Cette recherche d’une discrétion maximale imposera l’adoption d’une soute à armements intégrée dans la cellule, alourdissant de fait l’avion, et augmentant sa charge alaire, ce qui a pour effet de diminuer ses performances en matière de manœuvrabilité.
La complexité technique du programme avait été sous-évaluée ; nul pays n’avait prévu autant de complications : les retards accumulés sur le programme d’essais en vol sont importants. Jugez plutôt: Problèmes liés à la génération électrique – Problème de conception du revêtement “furtif” empêchant les avions d’approcher le mach, taux de descente limité à 6000 pieds par minutes, interdiction d’approcher les nuages orageux sous peine de surprises, criques dans plusieurs tronçons, divers problèmes de motorisation. Les difficultés spécifiques à la versions B furent d’une importance telle que cette variante a bien failli passer à la trappe. Quant à la version destinée à la marine américaine, sa crosse d’appontage ne s’est avérée capable d’attraper un brin d’arrêt autrement qu’en modifiant le logiciel du contrôle de vol, et seulement par temps calme. Il aura fallu deux ans après la découverte du problème pour revoir complètement le système (lire l’explication ici).

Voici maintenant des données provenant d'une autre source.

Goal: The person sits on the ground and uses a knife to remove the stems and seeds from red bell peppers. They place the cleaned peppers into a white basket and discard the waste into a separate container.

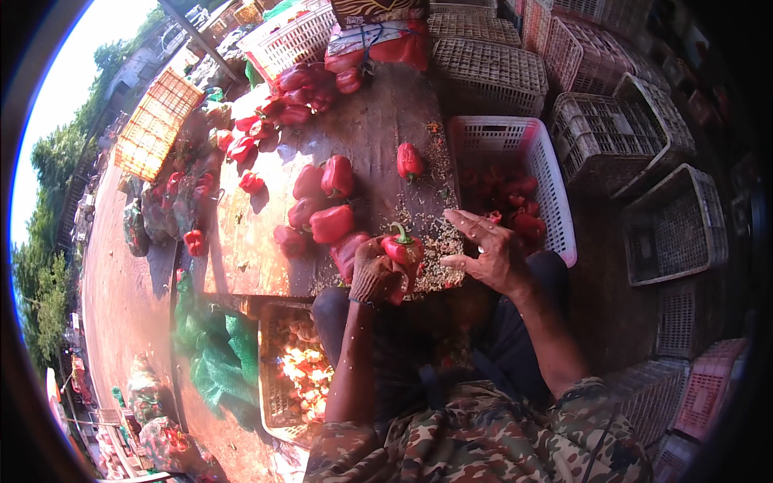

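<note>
My left hand (pixel 372 273), in a knitted work glove, grips a red bell pepper (pixel 401 246) with its green stem upward, just above the near edge of the wooden table (pixel 380 121). My bare right hand (pixel 488 250) hovers to the right of it, thumb and fingers apart, apparently with nothing held. Pale pepper seeds (pixel 444 256) lie scattered on the tabletop between and beyond my hands. Left of the held pepper, several whole red bell peppers (pixel 332 223) rest in a group. One lone pepper (pixel 410 160) lies farther up the table.
A white plastic crate (pixel 554 199) with red peppers stands at the table's right side. Below the left edge is a crate of pepper scraps (pixel 305 368), next to green netting (pixel 223 356). More peppers (pixel 302 90) are heaped at the far end. Stacked crates (pixel 489 69) line the right.
</note>
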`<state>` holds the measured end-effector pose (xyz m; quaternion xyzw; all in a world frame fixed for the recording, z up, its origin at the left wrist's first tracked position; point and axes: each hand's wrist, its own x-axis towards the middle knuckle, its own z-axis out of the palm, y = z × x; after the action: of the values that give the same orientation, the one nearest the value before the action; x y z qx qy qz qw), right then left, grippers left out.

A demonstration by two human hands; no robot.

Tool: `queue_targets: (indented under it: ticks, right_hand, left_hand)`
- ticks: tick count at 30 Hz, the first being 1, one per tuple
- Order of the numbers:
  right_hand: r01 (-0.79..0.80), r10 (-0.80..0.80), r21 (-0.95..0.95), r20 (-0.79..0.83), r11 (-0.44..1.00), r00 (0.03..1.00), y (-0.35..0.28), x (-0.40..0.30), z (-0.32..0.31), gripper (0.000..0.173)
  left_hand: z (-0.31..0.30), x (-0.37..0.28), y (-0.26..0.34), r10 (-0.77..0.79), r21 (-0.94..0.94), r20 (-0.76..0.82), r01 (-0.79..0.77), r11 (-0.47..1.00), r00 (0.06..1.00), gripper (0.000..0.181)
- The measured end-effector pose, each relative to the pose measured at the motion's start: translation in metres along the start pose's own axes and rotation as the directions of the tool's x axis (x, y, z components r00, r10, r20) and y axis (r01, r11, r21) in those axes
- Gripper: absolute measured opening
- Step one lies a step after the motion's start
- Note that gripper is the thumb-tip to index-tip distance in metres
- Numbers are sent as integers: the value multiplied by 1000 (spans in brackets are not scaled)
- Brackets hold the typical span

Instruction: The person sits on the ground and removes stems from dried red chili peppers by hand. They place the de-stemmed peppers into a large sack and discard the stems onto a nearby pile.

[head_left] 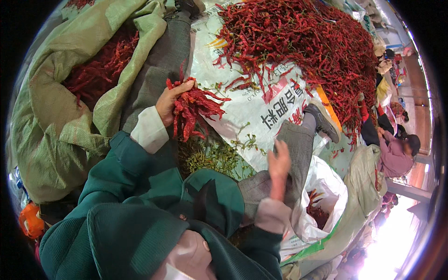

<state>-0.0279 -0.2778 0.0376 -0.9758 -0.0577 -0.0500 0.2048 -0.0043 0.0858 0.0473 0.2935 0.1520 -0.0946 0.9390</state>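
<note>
My left hand (172, 101) is closed around a bunch of dried red chili peppers (197, 106), above the edge of a white woven plastic sheet (245, 129). My right hand (279, 161), blurred, is over my right trouser leg with its fingers apart and nothing seen in it. Between my legs lies a heap of green chili stems (213, 157), a few of them on the sheet. A large pile of red chilies (297, 38) covers the far part of the sheet.
At the left, a green woven sack (52, 133) gapes around more red chilies (101, 70). A white plastic bag (336, 182) with some chilies stands right of my right leg, beside a pale woven sack (364, 175). Another person (397, 154) sits at the far right.
</note>
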Motion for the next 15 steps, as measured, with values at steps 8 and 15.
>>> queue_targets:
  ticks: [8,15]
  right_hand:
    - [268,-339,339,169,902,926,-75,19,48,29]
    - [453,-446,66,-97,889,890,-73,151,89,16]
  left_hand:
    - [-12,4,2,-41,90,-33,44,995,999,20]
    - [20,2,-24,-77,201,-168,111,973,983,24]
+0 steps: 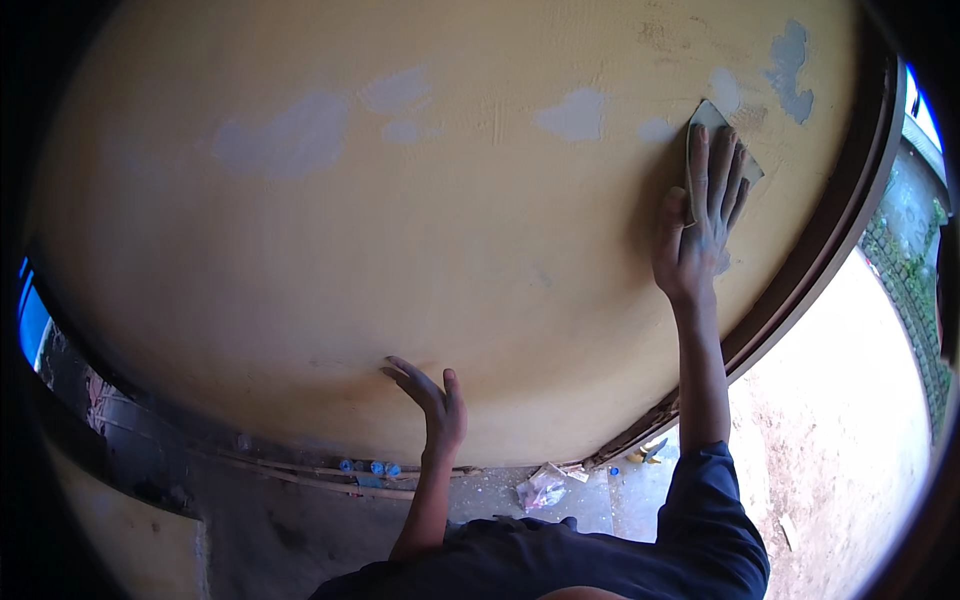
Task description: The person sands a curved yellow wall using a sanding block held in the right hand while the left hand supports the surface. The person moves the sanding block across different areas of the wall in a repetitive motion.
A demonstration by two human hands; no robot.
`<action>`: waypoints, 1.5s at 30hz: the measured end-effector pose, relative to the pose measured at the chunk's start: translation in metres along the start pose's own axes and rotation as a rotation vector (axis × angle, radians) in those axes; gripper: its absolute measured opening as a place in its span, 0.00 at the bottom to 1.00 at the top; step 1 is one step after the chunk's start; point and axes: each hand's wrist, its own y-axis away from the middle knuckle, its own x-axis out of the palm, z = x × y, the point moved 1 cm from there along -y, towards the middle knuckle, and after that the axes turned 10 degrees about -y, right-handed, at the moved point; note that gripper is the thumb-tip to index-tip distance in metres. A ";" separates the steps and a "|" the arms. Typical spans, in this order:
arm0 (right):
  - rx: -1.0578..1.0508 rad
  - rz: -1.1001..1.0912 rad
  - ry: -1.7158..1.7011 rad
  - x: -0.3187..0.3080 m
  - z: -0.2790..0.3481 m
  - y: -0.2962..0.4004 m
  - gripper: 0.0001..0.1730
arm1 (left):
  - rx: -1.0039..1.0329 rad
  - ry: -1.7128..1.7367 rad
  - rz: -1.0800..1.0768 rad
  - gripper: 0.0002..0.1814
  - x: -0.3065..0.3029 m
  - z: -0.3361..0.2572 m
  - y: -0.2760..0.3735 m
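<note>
My right hand (701,217) presses a folded sheet of sandpaper (709,120) flat against a yellow painted wall (450,247), its fingers spread over the sheet near the right edge of the wall. Grey-white filler patches (574,115) lie in a row across the upper wall, some close beside the sheet. Lower down and further left, my left hand (435,401) is raised at the wall with fingers apart and nothing in it. Whether its fingertips touch the surface, I cannot tell.
A dark brown frame (810,277) borders the wall on the right, with bright ground (832,390) beyond it. Along the wall's foot lie long poles (300,476), several blue-capped bottles (376,469) and a crumpled clear plastic bag (541,487) on the concrete floor (262,525).
</note>
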 end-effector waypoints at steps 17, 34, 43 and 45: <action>-0.562 0.531 0.001 0.023 0.052 0.002 0.37 | -0.006 0.149 0.049 0.48 -0.003 -0.027 0.012; -0.283 0.126 0.162 0.055 0.104 -0.032 0.36 | -0.004 0.090 -0.015 0.44 -0.037 0.007 0.007; -0.506 0.621 -0.057 0.096 0.189 0.033 0.39 | 0.032 0.059 -0.116 0.45 -0.079 0.055 -0.033; -0.291 0.405 0.032 0.095 0.197 -0.011 0.40 | 0.032 0.072 -0.160 0.45 -0.090 0.068 -0.044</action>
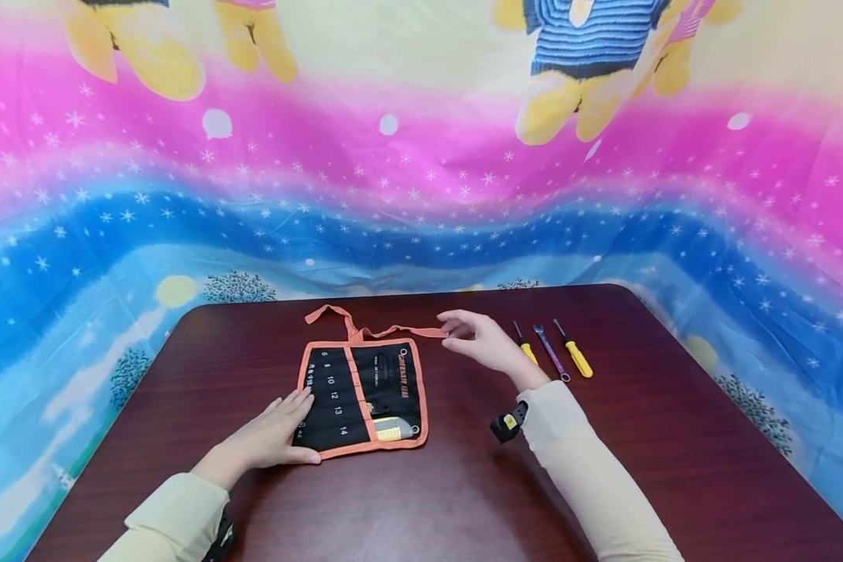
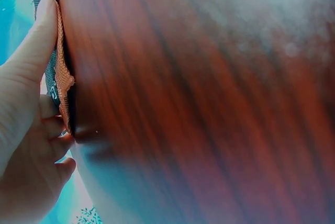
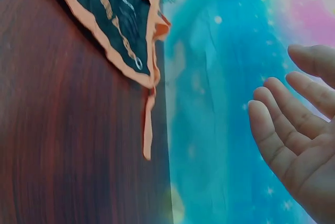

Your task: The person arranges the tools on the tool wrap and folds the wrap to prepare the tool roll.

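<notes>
A black tool roll [image 1: 330,398] with orange trim lies spread flat on the table, numbers printed along its pockets. At its lower right a yellow-and-grey utility knife [image 1: 393,428] sits in a pocket. My left hand [image 1: 270,434] rests on the roll's left edge, fingers extended; the left wrist view shows the thumb [image 2: 44,30] along the orange border. An orange tie strap [image 1: 396,332] trails from the roll's far edge. My right hand [image 1: 488,343] hovers by the strap's right end, fingers loosely bent, and the right wrist view shows it apart from the strap [image 3: 148,130].
Right of my right hand lie a yellow-handled screwdriver [image 1: 527,349], a combination wrench [image 1: 551,353] and a second yellow-handled screwdriver [image 1: 576,357]. A printed cloth backdrop [image 1: 393,203] hangs behind the dark wooden table [image 1: 421,507].
</notes>
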A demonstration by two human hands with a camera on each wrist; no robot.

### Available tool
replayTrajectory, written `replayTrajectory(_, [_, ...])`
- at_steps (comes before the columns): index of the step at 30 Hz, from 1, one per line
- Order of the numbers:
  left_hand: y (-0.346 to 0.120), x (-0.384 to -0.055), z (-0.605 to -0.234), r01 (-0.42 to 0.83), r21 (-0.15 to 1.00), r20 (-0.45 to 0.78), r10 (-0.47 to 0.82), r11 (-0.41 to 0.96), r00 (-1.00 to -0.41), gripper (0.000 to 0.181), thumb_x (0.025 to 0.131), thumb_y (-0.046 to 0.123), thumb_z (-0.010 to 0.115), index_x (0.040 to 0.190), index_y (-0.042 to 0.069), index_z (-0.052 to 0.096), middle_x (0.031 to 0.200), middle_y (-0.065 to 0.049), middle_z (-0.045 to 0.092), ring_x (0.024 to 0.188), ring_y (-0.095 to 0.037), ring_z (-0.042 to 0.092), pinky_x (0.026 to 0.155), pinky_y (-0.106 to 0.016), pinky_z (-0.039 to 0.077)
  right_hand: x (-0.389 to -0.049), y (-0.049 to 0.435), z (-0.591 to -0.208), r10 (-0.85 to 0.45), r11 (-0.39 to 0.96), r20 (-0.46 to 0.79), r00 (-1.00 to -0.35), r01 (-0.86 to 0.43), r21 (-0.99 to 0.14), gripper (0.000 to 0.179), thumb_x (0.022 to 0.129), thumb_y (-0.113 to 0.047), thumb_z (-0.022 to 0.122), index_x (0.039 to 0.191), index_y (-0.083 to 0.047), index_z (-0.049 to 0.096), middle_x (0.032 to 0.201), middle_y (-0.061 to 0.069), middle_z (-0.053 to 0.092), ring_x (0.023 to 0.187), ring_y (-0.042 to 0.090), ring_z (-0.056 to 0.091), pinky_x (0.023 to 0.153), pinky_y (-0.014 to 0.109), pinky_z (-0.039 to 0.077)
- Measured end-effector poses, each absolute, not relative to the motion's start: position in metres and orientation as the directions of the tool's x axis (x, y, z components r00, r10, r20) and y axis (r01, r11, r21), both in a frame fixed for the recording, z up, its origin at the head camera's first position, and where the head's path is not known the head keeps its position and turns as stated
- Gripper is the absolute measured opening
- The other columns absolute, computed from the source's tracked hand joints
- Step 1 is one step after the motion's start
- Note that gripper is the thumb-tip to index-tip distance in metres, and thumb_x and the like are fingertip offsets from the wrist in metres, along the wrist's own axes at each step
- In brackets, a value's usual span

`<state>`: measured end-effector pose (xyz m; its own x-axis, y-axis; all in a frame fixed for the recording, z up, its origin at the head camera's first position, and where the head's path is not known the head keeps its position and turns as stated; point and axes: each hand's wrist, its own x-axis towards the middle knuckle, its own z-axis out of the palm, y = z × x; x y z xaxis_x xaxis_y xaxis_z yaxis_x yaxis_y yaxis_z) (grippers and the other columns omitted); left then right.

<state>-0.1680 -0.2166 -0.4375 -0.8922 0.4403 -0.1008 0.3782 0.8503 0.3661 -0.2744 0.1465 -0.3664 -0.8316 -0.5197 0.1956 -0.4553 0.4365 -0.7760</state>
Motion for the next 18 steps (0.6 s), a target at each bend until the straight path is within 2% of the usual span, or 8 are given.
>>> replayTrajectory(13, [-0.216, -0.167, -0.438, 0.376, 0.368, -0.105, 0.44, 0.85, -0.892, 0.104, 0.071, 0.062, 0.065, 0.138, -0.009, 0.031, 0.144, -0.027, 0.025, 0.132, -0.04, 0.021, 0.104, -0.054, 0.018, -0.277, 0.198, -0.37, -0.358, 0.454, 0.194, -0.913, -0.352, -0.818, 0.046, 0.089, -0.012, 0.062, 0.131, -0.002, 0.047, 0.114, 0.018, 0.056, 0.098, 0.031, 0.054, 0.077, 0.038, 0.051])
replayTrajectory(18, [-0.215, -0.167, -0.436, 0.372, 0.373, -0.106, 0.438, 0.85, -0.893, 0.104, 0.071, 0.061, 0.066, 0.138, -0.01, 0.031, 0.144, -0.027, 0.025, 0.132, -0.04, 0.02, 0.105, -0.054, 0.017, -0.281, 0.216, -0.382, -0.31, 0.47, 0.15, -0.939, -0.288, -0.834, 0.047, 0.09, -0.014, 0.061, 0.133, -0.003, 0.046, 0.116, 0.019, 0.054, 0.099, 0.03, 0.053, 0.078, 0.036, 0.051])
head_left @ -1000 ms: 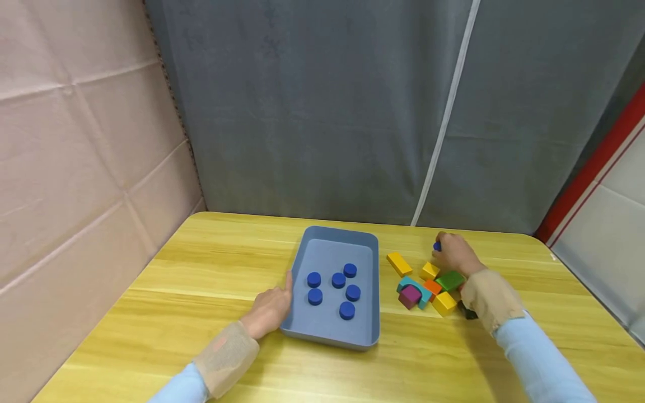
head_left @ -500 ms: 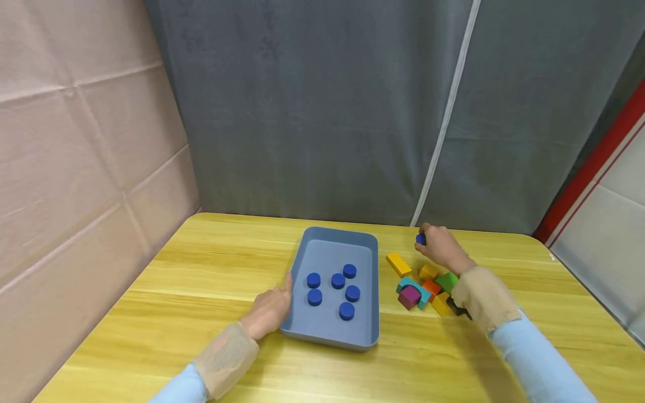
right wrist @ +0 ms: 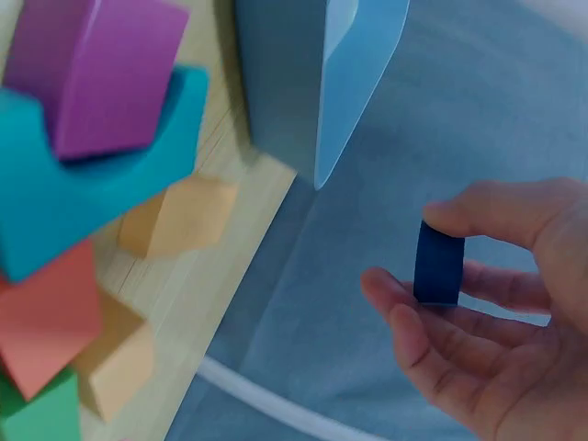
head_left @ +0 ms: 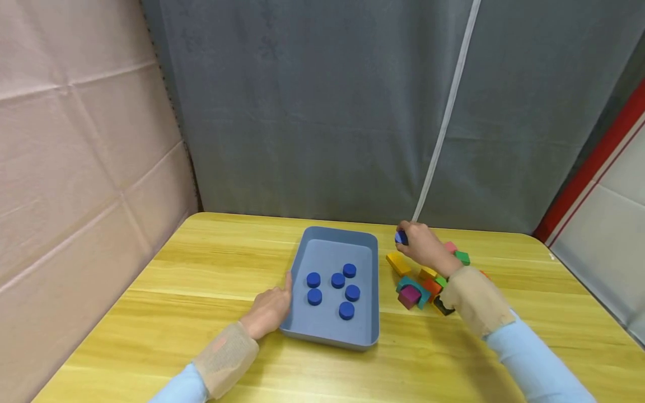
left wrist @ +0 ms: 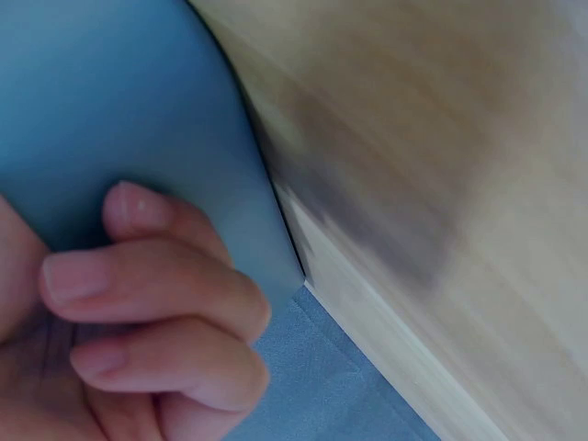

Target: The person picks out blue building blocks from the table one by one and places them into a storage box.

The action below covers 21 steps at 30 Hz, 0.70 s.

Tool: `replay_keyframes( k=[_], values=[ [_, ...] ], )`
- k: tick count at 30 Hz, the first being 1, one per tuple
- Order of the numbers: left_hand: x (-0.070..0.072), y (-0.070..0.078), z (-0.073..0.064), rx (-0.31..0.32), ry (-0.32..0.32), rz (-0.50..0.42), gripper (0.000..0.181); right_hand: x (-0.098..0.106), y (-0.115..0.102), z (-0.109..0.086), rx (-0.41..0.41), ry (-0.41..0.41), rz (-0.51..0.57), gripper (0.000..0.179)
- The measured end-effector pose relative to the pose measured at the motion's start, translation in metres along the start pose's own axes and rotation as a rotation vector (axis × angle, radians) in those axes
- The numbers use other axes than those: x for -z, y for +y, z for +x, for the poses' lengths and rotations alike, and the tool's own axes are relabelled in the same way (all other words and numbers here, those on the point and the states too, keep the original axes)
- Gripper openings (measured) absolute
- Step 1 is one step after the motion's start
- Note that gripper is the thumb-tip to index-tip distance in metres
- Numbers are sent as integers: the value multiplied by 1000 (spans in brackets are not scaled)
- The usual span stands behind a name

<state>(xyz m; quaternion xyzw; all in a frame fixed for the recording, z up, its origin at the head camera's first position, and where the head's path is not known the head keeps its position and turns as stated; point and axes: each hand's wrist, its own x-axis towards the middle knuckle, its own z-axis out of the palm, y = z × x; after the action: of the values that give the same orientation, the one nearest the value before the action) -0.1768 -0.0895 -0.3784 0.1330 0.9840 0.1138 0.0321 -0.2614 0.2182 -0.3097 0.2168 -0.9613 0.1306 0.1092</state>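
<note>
In the head view, my right hand [head_left: 420, 243] pinches a short blue cylinder block [head_left: 401, 237] above the far part of the table. The right wrist view shows this block [right wrist: 439, 264] standing on edge between thumb and fingertips. My left hand [head_left: 269, 308] rests against the left side of a grey-blue tray [head_left: 370, 330], one finger stretched along its wall. In the left wrist view, the other fingers [left wrist: 170, 294] curl loosely beside the tray wall, with nothing between them. Several matching blue cylinder blocks [head_left: 338, 280] lie flat in the tray.
Right of the tray lies a loose group of blocks: a yellow bar [head_left: 398, 263], a purple block [head_left: 410, 296] leaning on a teal arch [head_left: 423, 298], orange, green and dark pieces. A grey curtain [head_left: 312, 112] hangs behind the wooden table [head_left: 211, 252].
My right hand has moved left from beyond the blocks towards the tray, carrying the blue cylinder block. Pink and green blocks now show behind it. My left hand and the tray stay put.
</note>
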Motion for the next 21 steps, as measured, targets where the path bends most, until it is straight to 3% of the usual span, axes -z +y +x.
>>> replay_keyframes(
  k=[10, 15, 21],
  values=[
    [0, 0, 1, -3, 7, 8, 66, -11, -24, 10, 56, -17, -11, 33],
    [1, 1, 2, 12, -22, -1, 65, -19, -39, 15, 45, -63, -17, 35],
    [0, 2, 2, 16, -30, 2, 64, -26, -54, 21, 86, -69, -12, 33]
  ],
)
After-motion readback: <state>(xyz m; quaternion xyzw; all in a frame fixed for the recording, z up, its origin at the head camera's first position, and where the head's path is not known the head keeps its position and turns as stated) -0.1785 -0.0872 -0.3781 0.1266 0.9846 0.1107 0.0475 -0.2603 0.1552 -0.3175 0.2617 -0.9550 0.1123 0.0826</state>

deux F-35B et un F-35A en formation. Saurez vous les reconnaître ? (source: Lockheed Martin)
Ceci, conjugué à l’augmentation des coûts bien au-delà des prévisions (et du raisonnable), aux problèmes d’industrialisation et de développement, le tout sur fond de crise économique persistante, conduit les états à réévaluer leurs commandes. Les achats de Lightning II par les pays européens ont été fréquemment abaissés, voire menacés d’annulation, au point de poser des questions quant à la pérennité du programme dans son ensemble. Ainsi, début 2013, le Danemark a purement et simplement annulé sa commande de 48 avions, et relancé un processus de sélection d’un nouvel avion de combat (le F-35A demeurant l’un des concurrents).
Un avion qui sait presque tout faire, mais qui rend son utilisateur dépendant
En outre, certains pays craignent de devenir dépendants militairement des USA. Le F-35 est par nature un avion destiné au “strike”, c’est à dire à la pénétration en profondeur au dessus d’un territoire ennemi pour frapper ses cibles. Le fait de posséder un avion “furtif” (mais qui ne l’est pas tant que ça, voir cet article), ne fait pas tout. Il faut pouvoir cartographier les défenses adverses, et intégrer les données dans le logiciel interne de l’avion. Ce qui suppose avoir un accès à certaines parties du programme informatique, et les américains sont extrêmement frileux sur ce point. Le F-35 est certes multirôle, mais dépend fortement des F-15 et F-22 pour les missions air-air), ainsi que d’une couverture SEAD (suppression des défenses anti-aériennes)… Autant de moyens ne pouvant être fournis que par les USA, et qui rendraient dépendante du bon vouloir de Washington toute intervention aérienne militaire des pays utilisateurs de l’appareil.
Un succès insolent malgré tout
Malgré ses déboires, le Lightning II rencontre un certains succès à l’exportation : pas moins de 11 pays s’en sont portés acquéreurs, et une dizaine d’autres ont entamé des négociations. Ne serait-ce que par le nombre d’appareils qui seront probablement en service dans quelques années, ainsi que par la rupture technologique qu’il apporte, le F-35 sera malgré tout un succès, et démontrera une fois de plus (la dernière ?) la toute puissance des états unis dans le domaine, en réussissant à imposer des choix à ses alliés.